Copy the data that follows, exactly and completely.

» **Source material**:
####################
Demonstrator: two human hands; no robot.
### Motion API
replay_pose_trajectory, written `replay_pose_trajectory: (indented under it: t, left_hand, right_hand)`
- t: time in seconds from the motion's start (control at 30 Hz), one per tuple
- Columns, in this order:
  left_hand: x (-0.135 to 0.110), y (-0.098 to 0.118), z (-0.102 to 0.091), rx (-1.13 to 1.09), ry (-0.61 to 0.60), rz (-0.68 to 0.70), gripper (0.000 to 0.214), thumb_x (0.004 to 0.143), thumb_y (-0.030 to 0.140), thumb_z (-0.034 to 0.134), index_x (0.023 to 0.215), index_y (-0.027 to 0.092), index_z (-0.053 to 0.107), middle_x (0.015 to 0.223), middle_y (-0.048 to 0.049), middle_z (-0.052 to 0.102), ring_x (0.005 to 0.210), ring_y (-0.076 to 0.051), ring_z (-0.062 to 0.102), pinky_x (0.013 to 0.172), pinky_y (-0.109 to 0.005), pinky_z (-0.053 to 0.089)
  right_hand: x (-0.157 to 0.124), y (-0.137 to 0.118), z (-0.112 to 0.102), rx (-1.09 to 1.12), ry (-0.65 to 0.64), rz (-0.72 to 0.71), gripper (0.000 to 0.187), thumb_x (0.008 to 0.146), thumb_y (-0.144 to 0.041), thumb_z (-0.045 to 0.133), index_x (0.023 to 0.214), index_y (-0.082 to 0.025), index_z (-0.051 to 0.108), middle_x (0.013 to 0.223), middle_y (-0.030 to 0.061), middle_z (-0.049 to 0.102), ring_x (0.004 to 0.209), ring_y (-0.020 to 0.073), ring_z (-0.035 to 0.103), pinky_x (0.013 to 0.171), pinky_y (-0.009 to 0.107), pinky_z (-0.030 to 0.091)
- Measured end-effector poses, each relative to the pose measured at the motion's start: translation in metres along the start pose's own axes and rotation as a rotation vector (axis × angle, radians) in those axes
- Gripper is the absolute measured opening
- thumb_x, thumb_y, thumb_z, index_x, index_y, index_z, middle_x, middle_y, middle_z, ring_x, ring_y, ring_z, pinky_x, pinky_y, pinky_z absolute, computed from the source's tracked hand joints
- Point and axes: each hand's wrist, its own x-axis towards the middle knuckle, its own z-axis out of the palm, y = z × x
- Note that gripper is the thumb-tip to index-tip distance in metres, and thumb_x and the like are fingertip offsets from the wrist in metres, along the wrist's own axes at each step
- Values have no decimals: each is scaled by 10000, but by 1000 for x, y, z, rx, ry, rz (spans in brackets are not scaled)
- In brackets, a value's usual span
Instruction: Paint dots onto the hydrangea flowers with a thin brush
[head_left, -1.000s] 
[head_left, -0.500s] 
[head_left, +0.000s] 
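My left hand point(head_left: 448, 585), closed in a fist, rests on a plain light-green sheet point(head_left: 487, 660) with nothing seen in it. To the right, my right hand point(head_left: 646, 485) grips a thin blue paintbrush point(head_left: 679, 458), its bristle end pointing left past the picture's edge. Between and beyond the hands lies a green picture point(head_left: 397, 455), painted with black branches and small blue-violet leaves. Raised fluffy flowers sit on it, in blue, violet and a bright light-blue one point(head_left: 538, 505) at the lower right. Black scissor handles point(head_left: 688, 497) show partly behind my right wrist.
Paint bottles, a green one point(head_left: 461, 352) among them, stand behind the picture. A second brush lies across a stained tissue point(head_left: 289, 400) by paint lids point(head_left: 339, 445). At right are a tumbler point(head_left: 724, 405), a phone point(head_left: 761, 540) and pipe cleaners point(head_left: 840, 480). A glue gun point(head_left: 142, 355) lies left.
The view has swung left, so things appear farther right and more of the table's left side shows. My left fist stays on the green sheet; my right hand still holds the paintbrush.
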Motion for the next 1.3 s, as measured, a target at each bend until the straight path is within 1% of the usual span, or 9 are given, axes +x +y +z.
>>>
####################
» **Reply**:
Demonstrator: two human hands; no robot.
### Motion API
replay_pose_trajectory, written `replay_pose_trajectory: (indented under it: t, left_hand, right_hand)`
- t: time in seconds from the motion's start (control at 30 Hz), one per tuple
- Columns, in this order:
  left_hand: x (-0.135 to 0.110), y (-0.098 to 0.118), z (-0.102 to 0.091), rx (-1.13 to 1.09), ry (-0.61 to 0.60), rz (-0.68 to 0.70), gripper (0.000 to 0.214), thumb_x (0.004 to 0.143), thumb_y (-0.030 to 0.140), thumb_z (-0.034 to 0.134), index_x (0.023 to 0.215), index_y (-0.027 to 0.092), index_z (-0.053 to 0.107), middle_x (0.015 to 0.223), middle_y (-0.048 to 0.049), middle_z (-0.052 to 0.102), ring_x (0.005 to 0.210), ring_y (-0.076 to 0.051), ring_z (-0.062 to 0.102), pinky_x (0.013 to 0.172), pinky_y (-0.109 to 0.005), pinky_z (-0.053 to 0.089)
  right_hand: x (-0.157 to 0.124), y (-0.137 to 0.118), z (-0.112 to 0.102), rx (-1.09 to 1.12), ry (-0.65 to 0.64), rz (-0.72 to 0.71), gripper (0.000 to 0.187), thumb_x (0.008 to 0.146), thumb_y (-0.144 to 0.041), thumb_z (-0.045 to 0.133), index_x (0.023 to 0.214), index_y (-0.082 to 0.025), index_z (-0.051 to 0.108), middle_x (0.013 to 0.223), middle_y (-0.030 to 0.061), middle_z (-0.049 to 0.102), ring_x (0.004 to 0.209), ring_y (-0.020 to 0.073), ring_z (-0.035 to 0.103), pinky_x (0.013 to 0.171), pinky_y (-0.009 to 0.107), pinky_z (-0.030 to 0.091)
- Measured end-effector poses, each relative to the pose measured at the motion's start: translation in metres along the start pose's own axes and rotation as a rotation vector (axis × angle, radians) in those axes
- Gripper is the absolute measured opening
- thumb_x, thumb_y, thumb_z, index_x, index_y, index_z, middle_x, middle_y, middle_z, ring_x, ring_y, ring_z, pinky_x, pinky_y, pinky_z absolute, computed from the source's tracked hand joints
- Point and axes: each hand's wrist, its own x-axis towards the middle knuckle, its own z-axis out of the palm, y = z × x
- Note that gripper is the thumb-tip to index-tip distance in metres, and thumb_x and the like are fingertip offsets from the wrist in metres, along the wrist's own axes at each step
- Values have no decimals: each is scaled by 10000, but by 1000 for x, y, z, rx, ry, rz (spans in brackets are not scaled)
- In brackets, a value's usual span
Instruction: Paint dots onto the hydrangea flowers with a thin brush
[head_left, -1.000s] 
[head_left, -0.500s] 
[head_left, +0.000s] 
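My left hand point(head_left: 448, 585), closed in a fist, rests on a plain light-green sheet point(head_left: 487, 660) with nothing seen in it. To the right, my right hand point(head_left: 646, 485) grips a thin blue paintbrush point(head_left: 679, 458), its bristle end pointing left past the picture's edge. Between and beyond the hands lies a green picture point(head_left: 397, 455), painted with black branches and small blue-violet leaves. Raised fluffy flowers sit on it, in blue, violet and a bright light-blue one point(head_left: 538, 505) at the lower right. Black scissor handles point(head_left: 688, 497) show partly behind my right wrist.
Paint bottles, a green one point(head_left: 461, 352) among them, stand behind the picture. A second brush lies across a stained tissue point(head_left: 289, 400) by paint lids point(head_left: 339, 445). At right are a tumbler point(head_left: 724, 405), a phone point(head_left: 761, 540) and pipe cleaners point(head_left: 840, 480). A glue gun point(head_left: 142, 355) lies left.
The view has swung left, so things appear farther right and more of the table's left side shows. My left fist stays on the green sheet; my right hand still holds the paintbrush.
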Motion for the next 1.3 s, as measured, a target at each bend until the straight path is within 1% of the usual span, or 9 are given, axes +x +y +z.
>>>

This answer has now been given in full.